O percurso foi acidentado, com muitos projetos dentro deste que foram falhando, muitas desilusões com pessoas em quem decidiram confiar, muitos imprevistos e alguns retrocessos. Embora nunca tenham visto este alojamento como uma forma de enriquecerem, a gestão nem sempre foi fácil e existiram fases de algum sufoco e de muitos sacrifícios. Apesar disso, nunca sentiram qualquer arrependimento nesta decisão e juntos sempre foram conseguindo superar todas as dificuldades, muito graças ao sentido de perseverança que partilham. Não é por isso de estranhar, que pelo meio tenham tido a vontade e a coragem de começar um outro projeto, desta vez na área da agricultura. Ainda em 2012, nasce a “Belaberry” uma marca de produção, comercialização e exportação de framboesas e seus derivados. Mais uma vez foi através do boca a boca que conseguiram arrancar com o projeto, mas depressa ele se foi difundido por outros canais e também outros produtos foram nascendo dele, como os licores. 

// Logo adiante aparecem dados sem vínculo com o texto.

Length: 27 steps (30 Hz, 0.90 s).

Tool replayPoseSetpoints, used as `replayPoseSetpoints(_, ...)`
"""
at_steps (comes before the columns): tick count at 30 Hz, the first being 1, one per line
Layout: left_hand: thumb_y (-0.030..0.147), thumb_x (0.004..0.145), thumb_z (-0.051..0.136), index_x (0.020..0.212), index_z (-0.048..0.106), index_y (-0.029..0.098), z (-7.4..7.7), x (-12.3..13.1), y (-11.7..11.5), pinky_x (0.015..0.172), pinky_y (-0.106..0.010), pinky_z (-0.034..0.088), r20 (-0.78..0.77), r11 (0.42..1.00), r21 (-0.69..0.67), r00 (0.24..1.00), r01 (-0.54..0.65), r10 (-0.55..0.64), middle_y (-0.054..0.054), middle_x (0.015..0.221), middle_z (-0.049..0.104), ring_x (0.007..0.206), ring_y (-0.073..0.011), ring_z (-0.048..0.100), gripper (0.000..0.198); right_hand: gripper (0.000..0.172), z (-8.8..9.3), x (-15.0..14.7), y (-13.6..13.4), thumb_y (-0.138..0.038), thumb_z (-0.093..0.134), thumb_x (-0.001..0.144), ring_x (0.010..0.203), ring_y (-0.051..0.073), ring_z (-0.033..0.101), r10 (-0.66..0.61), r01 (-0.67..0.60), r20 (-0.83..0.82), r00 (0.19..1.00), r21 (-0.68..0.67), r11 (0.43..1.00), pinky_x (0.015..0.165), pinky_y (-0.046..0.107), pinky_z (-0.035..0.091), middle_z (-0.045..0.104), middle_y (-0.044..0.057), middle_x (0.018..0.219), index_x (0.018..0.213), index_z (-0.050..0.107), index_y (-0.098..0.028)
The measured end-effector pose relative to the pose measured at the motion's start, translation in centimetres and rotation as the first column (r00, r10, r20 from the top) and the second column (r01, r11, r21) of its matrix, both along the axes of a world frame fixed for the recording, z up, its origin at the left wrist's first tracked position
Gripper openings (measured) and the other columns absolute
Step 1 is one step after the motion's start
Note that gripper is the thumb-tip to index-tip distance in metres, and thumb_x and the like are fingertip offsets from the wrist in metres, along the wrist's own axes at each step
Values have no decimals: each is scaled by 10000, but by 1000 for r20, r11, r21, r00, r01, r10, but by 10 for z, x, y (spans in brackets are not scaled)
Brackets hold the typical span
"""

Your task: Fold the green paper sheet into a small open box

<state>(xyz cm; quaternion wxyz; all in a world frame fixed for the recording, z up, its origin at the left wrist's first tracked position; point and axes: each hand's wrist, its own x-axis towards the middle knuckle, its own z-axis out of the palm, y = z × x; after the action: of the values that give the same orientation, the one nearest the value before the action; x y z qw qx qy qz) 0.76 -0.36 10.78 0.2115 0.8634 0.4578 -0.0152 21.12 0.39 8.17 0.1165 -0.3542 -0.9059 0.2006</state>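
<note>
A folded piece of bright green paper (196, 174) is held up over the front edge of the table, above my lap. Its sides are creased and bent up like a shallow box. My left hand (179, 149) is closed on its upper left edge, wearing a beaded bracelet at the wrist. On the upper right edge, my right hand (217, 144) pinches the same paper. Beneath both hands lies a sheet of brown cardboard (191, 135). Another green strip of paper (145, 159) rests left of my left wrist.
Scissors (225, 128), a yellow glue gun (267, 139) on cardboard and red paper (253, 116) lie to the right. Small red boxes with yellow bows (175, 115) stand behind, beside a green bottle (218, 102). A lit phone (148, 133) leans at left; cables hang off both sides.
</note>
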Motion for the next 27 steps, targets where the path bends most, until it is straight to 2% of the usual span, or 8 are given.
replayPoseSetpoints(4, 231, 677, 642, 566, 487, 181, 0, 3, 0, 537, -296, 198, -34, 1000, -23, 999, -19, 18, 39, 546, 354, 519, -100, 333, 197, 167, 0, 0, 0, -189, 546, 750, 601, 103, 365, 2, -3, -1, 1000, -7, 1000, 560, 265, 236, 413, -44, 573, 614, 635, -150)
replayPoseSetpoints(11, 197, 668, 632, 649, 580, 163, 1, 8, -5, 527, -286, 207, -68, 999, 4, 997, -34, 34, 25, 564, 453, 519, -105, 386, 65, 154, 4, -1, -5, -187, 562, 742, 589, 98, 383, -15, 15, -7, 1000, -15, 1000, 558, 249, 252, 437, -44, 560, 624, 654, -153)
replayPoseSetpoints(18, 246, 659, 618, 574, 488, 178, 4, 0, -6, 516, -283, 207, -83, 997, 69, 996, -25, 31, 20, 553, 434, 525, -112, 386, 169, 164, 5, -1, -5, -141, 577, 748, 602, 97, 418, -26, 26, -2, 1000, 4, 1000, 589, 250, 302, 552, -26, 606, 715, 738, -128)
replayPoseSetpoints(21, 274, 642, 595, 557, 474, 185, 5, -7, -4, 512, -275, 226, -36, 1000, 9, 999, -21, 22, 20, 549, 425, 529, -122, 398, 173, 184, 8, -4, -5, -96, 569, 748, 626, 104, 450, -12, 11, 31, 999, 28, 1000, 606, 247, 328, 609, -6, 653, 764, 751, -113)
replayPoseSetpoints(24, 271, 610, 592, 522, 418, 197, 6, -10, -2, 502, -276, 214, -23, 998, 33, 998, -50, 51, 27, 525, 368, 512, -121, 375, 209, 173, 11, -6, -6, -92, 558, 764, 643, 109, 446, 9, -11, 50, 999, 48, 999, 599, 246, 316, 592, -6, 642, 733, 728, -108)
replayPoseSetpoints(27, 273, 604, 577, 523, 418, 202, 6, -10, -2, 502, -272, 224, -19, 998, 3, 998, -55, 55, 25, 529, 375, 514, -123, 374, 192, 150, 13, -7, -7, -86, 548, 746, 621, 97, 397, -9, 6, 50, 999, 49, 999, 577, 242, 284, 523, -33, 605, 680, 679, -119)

Nós a cada ano que passa, pelo menos, fazemos mais uma obra. Tanto que há uma característica que eu acho que nunca acaba, nós estamos sempre em obras. Este desassossego que parecem ter em comum, fez com que em 2016, além de terem construído a piscina, tivessem criado aquele que viria a ser um dos principais chamarizes deste lugar, “A Bolha”. A Bolha não é nada mais nada menos que uma tenda com esse formato, transparente à frente e em cima e que, por isso, nos deixa adormecer a ver o céu estrelado. Mas existem muitos outros elementos que tornam este lugar particular e apetecível, como os amigáveis cães que nos recebem à chegada, a pequena ribeira da Bazágueda a uns escassos metros e os passeios de canoa, a liberdade dos passeios de bicicleta ou o trampolim gigante.

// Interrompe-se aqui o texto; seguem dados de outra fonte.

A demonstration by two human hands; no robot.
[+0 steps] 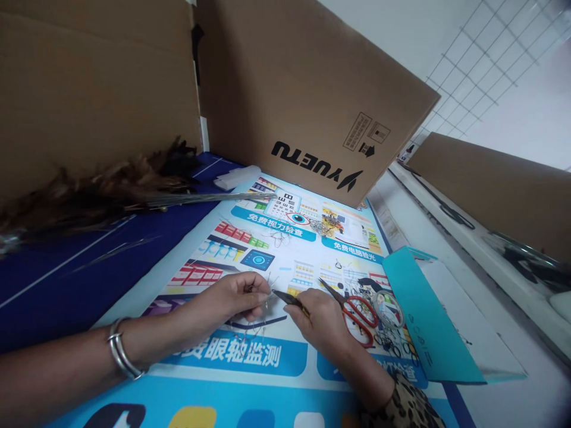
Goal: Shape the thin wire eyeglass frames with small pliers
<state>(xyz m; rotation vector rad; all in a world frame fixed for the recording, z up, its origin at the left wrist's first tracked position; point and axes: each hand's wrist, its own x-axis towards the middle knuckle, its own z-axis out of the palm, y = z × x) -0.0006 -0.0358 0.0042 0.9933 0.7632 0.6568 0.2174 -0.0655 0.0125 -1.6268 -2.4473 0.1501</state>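
Note:
My left hand (238, 297) pinches a thin wire piece (268, 292) between thumb and fingertips; its exact shape is too small to make out. My right hand (322, 318) is wrapped round dark needle-nose pliers (288, 298), whose tip points left and meets the piece at my left fingertips. Under my left hand, small wire bits (252, 336) lie scattered on the printed sheet (289, 389). Scissors with red-orange handles (363, 321) rest just right of my right hand. Beside them are a round clear dish (388, 309) and a pile of dark wire loops (397, 345).
An open teal box (417, 321) stands at the right. Brown feathers (102, 184) and a bundle of long thin wires (209, 198) lie at the left on a blue surface (89, 273). Large cardboard panels (294, 77) wall off the back; a small wire heap (322, 226) lies before them.

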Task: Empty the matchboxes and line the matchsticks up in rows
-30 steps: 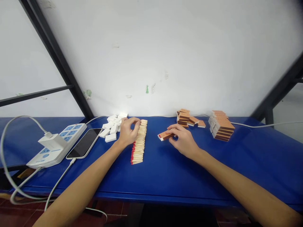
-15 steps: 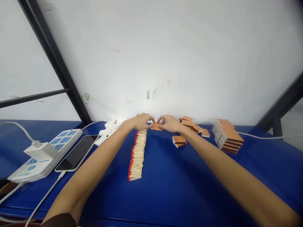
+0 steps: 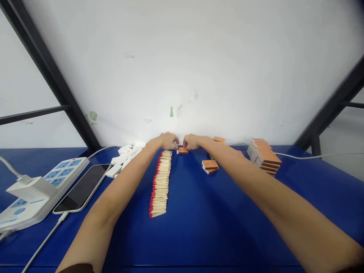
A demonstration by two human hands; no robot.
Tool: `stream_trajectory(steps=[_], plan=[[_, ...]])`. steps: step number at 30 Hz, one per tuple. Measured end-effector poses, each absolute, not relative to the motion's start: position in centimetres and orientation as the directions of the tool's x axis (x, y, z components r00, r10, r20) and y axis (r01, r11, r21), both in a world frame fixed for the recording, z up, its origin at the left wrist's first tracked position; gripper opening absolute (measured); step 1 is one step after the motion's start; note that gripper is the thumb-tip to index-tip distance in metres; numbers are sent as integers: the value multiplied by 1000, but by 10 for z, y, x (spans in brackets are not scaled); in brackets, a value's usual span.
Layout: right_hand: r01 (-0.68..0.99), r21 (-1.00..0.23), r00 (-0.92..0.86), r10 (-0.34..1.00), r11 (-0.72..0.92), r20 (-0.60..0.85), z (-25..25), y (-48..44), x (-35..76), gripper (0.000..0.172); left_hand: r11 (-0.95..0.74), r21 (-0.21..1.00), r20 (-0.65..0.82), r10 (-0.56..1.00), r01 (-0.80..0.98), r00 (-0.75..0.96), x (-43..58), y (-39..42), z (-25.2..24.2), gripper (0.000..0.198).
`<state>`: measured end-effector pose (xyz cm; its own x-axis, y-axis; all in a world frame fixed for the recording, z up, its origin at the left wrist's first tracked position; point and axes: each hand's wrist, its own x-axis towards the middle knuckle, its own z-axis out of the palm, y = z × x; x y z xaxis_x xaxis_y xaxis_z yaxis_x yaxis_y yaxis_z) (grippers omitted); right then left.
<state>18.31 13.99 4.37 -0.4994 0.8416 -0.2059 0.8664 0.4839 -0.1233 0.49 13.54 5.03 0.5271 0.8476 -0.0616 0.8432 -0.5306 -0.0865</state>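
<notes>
One pale wall [image 3: 227, 76] backs a blue table [image 3: 187, 227] bearing a long row of matches [image 3: 159, 184], slim cream sticks with red heads leftward. Beyond its far end, the left hand [image 3: 169, 140] curls beside a small matchbox [image 3: 183, 151] and the right hand [image 3: 192, 141] touches its top; whether either pinches it, I cannot tell. The box, between them, shows orange-brown above, white at its left end.
</notes>
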Motion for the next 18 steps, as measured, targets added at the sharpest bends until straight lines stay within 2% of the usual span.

As visitas a Lisboa mantêm-se constantes principalmente para o Rui, para a comercialização dos frutos que ali produzem, mas Lisboa passou a ser apenas um destino e não mais uma morada. Esta aventura tem sido reconfortante porque vivemos num pequeno paraíso, trabalhamos para nós, o stress é nosso, usufruímos na medida do possível e temos feito muitos amigos. Foi uma opção ótima. Vive-se com menos mas vive-se muito melhor. Hoje é no centro de Portugal, particularmente nesta região da Beira Baixa que pretendem permanecer, continuando a investir num território que tanto lhes diz e com o qual tanto se identificam. É só preciso ter tenacidade e acreditar.